About this exercise: Working from the records below, repeat exactly the lines starting at the line that contains "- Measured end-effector" and ending at the line that contains "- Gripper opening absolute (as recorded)", inclusive.

Data for review:
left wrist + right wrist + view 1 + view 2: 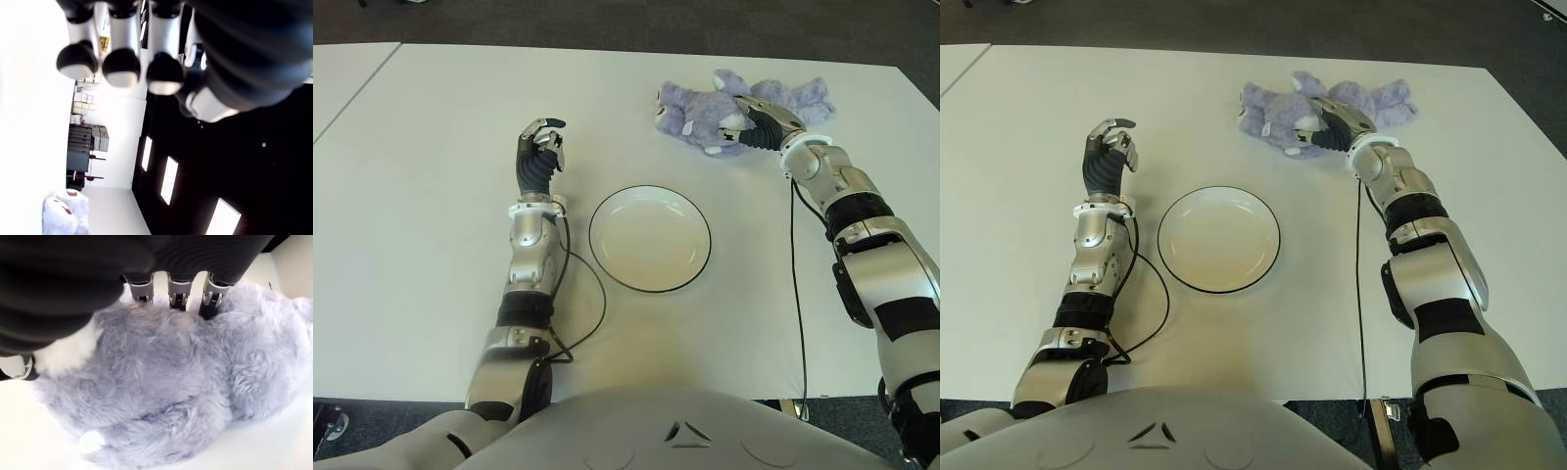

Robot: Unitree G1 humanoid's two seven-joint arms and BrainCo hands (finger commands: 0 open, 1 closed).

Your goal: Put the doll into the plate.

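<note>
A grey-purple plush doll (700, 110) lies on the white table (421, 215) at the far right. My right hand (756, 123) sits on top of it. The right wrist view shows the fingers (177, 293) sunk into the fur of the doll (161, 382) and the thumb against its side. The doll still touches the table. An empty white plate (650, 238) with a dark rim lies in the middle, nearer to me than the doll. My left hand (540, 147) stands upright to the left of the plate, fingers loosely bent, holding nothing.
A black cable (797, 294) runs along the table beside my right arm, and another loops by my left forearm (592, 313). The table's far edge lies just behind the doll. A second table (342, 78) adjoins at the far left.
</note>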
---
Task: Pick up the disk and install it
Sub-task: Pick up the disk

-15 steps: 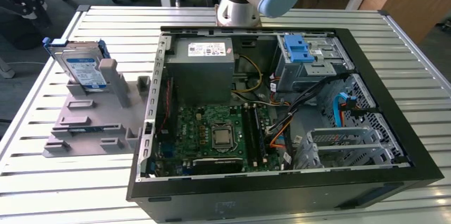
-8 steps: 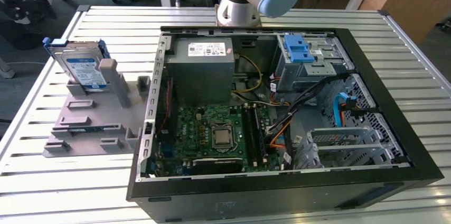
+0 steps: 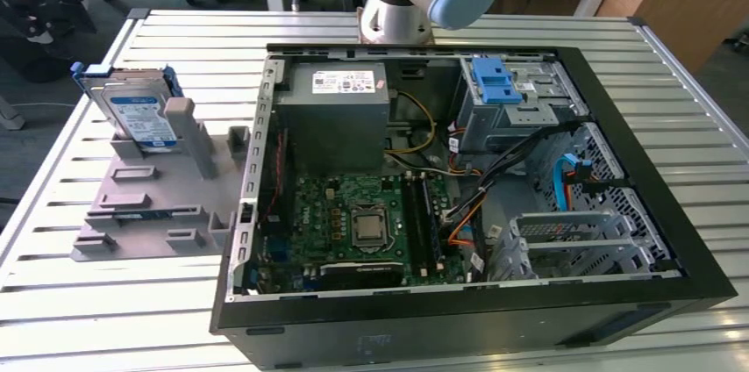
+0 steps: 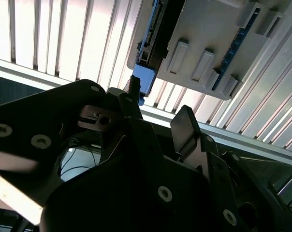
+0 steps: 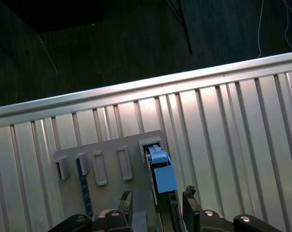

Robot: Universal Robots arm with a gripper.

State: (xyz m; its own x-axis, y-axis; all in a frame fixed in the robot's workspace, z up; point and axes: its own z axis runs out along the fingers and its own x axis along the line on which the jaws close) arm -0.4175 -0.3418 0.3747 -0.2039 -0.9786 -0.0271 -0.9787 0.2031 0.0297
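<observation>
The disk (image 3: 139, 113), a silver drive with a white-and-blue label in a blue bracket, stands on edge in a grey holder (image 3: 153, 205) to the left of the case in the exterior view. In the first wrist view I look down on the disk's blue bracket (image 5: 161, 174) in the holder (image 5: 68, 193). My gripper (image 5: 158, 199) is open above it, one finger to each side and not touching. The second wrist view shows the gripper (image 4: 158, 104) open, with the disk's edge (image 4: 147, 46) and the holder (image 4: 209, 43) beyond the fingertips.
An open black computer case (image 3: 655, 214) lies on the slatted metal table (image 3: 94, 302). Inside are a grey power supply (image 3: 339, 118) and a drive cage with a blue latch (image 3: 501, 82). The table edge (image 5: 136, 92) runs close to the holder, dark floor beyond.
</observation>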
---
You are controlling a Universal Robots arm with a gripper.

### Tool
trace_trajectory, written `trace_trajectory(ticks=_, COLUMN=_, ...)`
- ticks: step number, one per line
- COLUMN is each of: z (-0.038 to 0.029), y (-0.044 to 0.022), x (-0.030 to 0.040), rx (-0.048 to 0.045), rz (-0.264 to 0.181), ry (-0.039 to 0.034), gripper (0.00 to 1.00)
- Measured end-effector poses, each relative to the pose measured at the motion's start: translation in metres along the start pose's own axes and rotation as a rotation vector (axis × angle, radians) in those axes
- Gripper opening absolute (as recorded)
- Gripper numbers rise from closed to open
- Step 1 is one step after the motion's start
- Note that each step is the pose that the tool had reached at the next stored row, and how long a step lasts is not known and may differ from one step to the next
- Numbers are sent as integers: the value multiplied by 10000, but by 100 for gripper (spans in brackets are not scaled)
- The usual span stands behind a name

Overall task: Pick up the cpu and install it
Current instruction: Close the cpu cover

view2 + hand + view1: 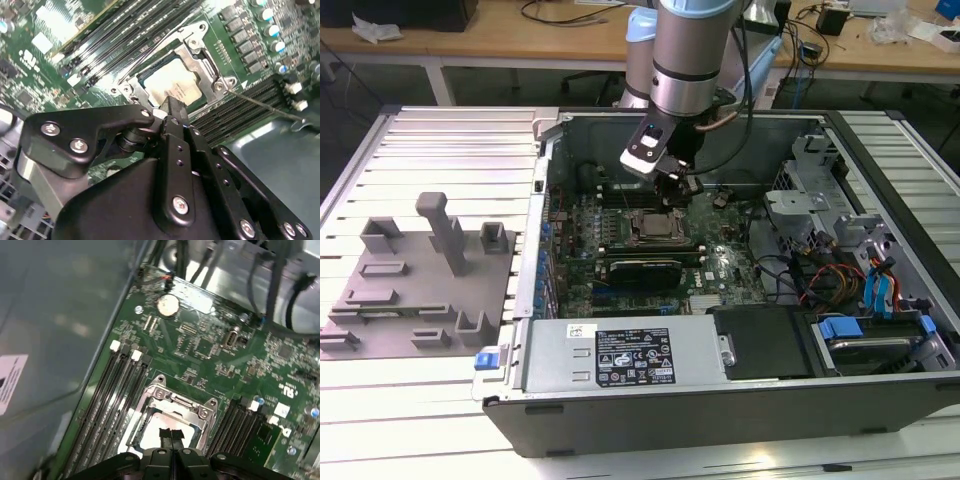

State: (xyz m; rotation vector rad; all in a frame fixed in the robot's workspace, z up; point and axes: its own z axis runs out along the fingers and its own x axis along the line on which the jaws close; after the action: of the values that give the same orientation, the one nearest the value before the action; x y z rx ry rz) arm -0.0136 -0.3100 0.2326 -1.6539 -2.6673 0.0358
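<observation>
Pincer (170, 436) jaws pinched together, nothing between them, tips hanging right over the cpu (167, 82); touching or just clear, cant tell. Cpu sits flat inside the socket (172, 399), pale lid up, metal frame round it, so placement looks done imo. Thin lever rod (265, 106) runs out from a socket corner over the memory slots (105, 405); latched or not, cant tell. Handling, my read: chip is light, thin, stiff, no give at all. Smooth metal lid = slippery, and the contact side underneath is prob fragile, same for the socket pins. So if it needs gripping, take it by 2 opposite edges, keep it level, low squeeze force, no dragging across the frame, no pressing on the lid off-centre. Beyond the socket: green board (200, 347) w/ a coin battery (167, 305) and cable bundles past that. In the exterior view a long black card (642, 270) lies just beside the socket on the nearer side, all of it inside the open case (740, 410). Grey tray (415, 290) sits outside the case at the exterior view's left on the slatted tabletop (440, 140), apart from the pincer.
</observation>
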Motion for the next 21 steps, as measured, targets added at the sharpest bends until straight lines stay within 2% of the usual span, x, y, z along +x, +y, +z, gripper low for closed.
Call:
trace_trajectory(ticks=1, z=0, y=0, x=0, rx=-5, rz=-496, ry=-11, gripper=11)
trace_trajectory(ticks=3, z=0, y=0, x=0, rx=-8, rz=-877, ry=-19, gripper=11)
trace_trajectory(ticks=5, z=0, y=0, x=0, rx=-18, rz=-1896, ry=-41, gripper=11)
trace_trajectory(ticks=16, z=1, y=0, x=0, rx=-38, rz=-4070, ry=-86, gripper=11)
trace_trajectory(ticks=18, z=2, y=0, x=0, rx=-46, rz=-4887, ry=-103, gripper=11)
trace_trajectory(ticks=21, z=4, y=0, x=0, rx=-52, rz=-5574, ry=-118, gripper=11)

Reply:
- Measured end-effector poses, each relative to the pose measured at the motion's start: translation in metres along the start pose's own axes and rotation as a rotation vector (axis × angle, radians) in those axes
- Gripper opening absolute (as recorded)

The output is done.